Tomando a posição esta semana, ele descreveu como ele se aproximou de Dominique Pelicot quando ele próprio se tornou pai.
Então, sua voz ficando mais angustiada e agarrando a posição como se para se firmar, ele lembrou o detalhe angustiante na noite em que sua mãe lhe contou sobre a prisão de seu pai.
“Todos nós sabemos onde estávamos quando o tsunami atingiu”, disse ele.
Fotografias nuas de sua esposa Celine, grávida de suas filhas gêmeas, também foram encontradas entre os arquivos de Pelicot.
Ela estava no banheiro, com uma câmera escondida.
Sua voz pesada de emoção, David descreveu observando sua mãe, frágil e perdida, em pé em uma plataforma de trem, sua vida reduzida a seu cão e uma mala.
Recordando as festas de aniversário que seus pais costumavam fazer para ele e seus irmãos, para inveja de seus amigos, ele disse: “Minha infância desapareceu; foi apagada”. O trauma que ondula por essa família parece sem fim.
O filho de David, agora com 18 anos, se pergunta o que realmente aconteceu quando Dominique lhe pediu para “brincar de médico” quando criança.
Os seus irmãos mais novos, disse o advogado da família na quarta-feira, “terão de encontrar o seu lugar numa família em que a sua avó, a sua mãe, o seu irmão e as suas tias foram todas vítimas do seu avô”. O filho mais novo de Caroline ainda está profundamente abalado pela revelação cuidadosamente escrita, há quatro anos, de que o seu amado avô magoou a sua avó.

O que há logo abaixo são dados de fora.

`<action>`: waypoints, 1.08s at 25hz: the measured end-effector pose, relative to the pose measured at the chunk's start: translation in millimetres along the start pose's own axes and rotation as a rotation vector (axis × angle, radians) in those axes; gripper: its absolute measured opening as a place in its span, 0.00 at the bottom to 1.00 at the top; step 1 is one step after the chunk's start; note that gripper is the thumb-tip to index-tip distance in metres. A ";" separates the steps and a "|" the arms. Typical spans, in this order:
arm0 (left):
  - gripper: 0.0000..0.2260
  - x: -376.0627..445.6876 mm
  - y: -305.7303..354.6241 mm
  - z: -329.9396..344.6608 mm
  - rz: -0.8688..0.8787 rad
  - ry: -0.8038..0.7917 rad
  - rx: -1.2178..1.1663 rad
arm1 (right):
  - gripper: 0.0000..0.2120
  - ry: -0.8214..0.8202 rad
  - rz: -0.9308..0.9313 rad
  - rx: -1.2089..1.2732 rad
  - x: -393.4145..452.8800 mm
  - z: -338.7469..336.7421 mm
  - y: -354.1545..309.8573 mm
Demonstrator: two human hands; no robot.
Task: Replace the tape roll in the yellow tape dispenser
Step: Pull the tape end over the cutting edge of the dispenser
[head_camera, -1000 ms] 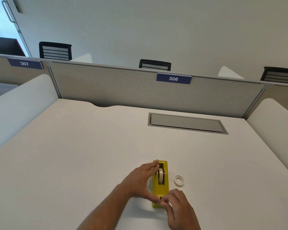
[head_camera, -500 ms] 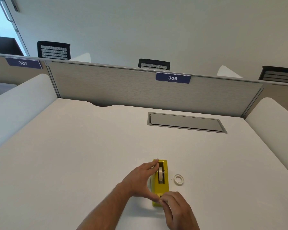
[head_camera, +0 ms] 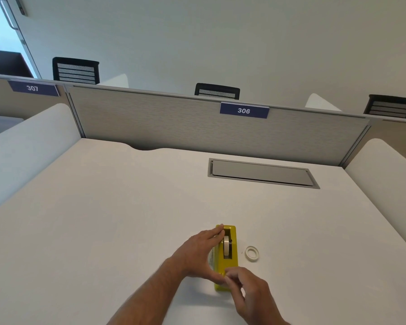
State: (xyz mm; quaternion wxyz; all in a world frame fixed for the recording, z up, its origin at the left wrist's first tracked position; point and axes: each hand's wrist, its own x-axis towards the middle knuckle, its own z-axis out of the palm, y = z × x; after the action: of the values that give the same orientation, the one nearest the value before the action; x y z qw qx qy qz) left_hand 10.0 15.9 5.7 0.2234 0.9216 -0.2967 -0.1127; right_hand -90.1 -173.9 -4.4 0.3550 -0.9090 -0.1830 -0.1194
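The yellow tape dispenser [head_camera: 233,259] lies lengthwise on the white desk [head_camera: 103,219], near the front. A cream tape roll [head_camera: 226,245] sits upright in its slot. My left hand [head_camera: 198,254] grips the dispenser from its left side, fingertips at the far end and thumb near the cutter end. My right hand [head_camera: 250,294] has its fingertips pinched together at the near cutter end; what they pinch is too small to see. A second, thin white tape roll [head_camera: 252,253] lies flat on the desk just right of the dispenser, touched by neither hand.
A grey cable hatch [head_camera: 260,173] is set into the desk further back. A grey partition [head_camera: 174,127] labelled 306 closes the far edge, and white side screens [head_camera: 21,146] stand left and right. Black chair backs show beyond.
My right hand's fingers have curled a little tighter over the near end of the dispenser. My left hand and both rolls stay where they were.
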 end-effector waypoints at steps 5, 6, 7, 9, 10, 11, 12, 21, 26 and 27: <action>0.56 0.0 -1.0 0.8 -0.007 0.005 -0.008 | 0.05 0.063 0.074 0.093 7.4 -5.8 -1.6; 0.56 0.5 -1.1 1.2 -0.010 0.004 -0.006 | 0.06 0.076 0.091 0.125 8.2 -5.8 -1.4; 0.56 0.9 -1.4 1.6 -0.014 0.003 -0.005 | 0.06 0.085 0.110 0.152 8.9 -6.1 -2.1; 0.56 1.4 -1.6 2.2 -0.018 0.004 -0.007 | 0.04 0.098 0.124 0.202 9.1 -6.6 -4.7; 0.56 1.4 -1.7 2.2 -0.016 0.003 -0.008 | 0.04 0.097 0.129 0.226 8.8 -6.8 -5.8; 0.56 1.5 -1.8 2.4 -0.013 0.000 -0.007 | 0.06 0.093 0.133 0.234 8.4 -7.3 -6.2; 0.56 1.4 -2.2 2.5 -0.010 0.000 -0.005 | 0.08 0.090 0.134 0.244 7.8 -7.2 -6.1; 0.57 0.7 -2.6 1.2 -0.002 0.002 -0.019 | 0.08 0.242 -0.009 -0.089 6.5 0.9 3.6; 0.56 1.0 -1.3 -0.2 -0.004 -0.001 -0.005 | 0.22 0.347 -0.079 -0.108 4.5 7.2 1.3; 0.56 0.9 -1.1 0.0 -0.004 0.001 -0.001 | 0.21 0.352 -0.073 -0.108 3.2 9.1 -0.4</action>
State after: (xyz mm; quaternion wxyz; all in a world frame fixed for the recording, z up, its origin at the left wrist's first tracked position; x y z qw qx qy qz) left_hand 11.4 16.2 5.1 0.2238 0.9222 -0.2946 -0.1129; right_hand -86.5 -166.5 -9.6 0.3275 -0.8846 -0.1445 -0.2990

“Esta é apenas uma amostra da profundidade do sofrimento causado por um estupro na família”, disse o advogado Stéphane Babonneau em seus argumentos finais.
Um veredicto é esperado em 20 de dezembro.

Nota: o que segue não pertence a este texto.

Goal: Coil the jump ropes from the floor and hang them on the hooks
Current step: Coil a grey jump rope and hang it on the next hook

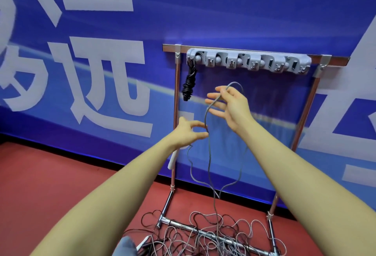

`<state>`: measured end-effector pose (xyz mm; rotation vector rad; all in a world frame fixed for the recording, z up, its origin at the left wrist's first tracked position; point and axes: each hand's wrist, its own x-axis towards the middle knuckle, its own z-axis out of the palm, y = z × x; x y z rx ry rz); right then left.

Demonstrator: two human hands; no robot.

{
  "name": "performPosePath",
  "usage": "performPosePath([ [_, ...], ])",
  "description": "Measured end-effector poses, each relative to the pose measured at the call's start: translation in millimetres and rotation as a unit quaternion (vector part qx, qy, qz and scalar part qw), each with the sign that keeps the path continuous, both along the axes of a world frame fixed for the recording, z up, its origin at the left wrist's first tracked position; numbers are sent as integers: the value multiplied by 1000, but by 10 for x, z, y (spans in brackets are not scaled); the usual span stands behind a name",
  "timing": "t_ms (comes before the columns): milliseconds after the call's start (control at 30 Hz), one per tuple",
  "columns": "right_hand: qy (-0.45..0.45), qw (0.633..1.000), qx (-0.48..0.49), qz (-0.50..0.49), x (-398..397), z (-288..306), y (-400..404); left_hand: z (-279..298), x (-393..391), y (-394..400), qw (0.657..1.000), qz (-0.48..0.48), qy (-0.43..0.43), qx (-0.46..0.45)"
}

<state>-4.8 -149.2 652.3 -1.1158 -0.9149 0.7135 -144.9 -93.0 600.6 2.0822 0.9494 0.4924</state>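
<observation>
A grey jump rope (209, 164) runs up from the floor pile to both hands in front of the rack. My left hand (188, 133) pinches the rope between thumb and fingertips, and a white handle (172, 161) sticks out below its palm. My right hand (230, 105) is higher and to the right, its fingers spread and fairly straight, with a loop of the rope draped over the top of it. A grey hook rail (248, 61) runs along the rack's top bar. A coiled black jump rope (188, 84) hangs from its leftmost hook.
The metal rack frame (176, 97) stands against a blue banner wall (101, 72) on a red floor (61, 178). Several tangled grey and black ropes (213, 239) lie over the rack's base bar. The other hooks on the rail are bare.
</observation>
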Motion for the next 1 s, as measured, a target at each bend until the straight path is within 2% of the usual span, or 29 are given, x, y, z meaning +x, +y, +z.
performPosePath([
  [67,43,999,16,12,10,90,-2,-73,31,-35,1000,-10,-20,10],
  [167,99,994,42,27,22,153,-30,-64,118,-22,994,24,-98,31],
  [267,97,995,33,1,75,85,-54,26,184,-32,988,61,-137,35],
  [400,-25,995,-98,9,129,-263,-122,201,230,34,975,128,-173,51],
  [467,-138,974,-169,63,105,-466,-186,334,252,75,972,142,-173,66],
  [533,-200,951,-207,114,41,-590,-212,475,269,91,971,148,-171,79],
  [600,-180,959,-191,109,-38,-610,-194,548,275,109,971,149,-167,85],
  [733,-92,988,-120,14,-79,-463,-106,526,215,119,968,140,-200,62],
  [833,-28,998,-57,0,11,-316,-61,357,133,97,987,90,-132,29],
  [900,24,1000,-16,1,56,-195,-47,199,104,60,998,38,-52,4],
  [967,62,998,13,5,81,-87,-38,58,118,-1,1000,-20,21,10],
  [1000,78,997,25,13,84,-42,-36,3,144,-20,999,-38,26,20],
])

Pelicot enfrenta 20 anos de prisão – a sentença máxima por estupro na França.
E para o resto de sua família o trauma continuará vivo.
Porque nenhum deles saberá com certeza o que ele pode ou não ter feito.
Em um dos vídeos de telefone instáveis mostrados no tribunal, um homem alto nu fica no meio de um quarto escuro.
Outro homem senta-se na cama, sorrindo, ao lado de uma mulher inconsciente deitada de lado, roncando levemente.
Atrás dela, em uma cômoda, há uma fotografia, claramente discernível, apesar da pouca iluminação.
É a família Pelicot, amontoando-se perto de uma praia em um dia ensolarado, e irradiando para a câmera.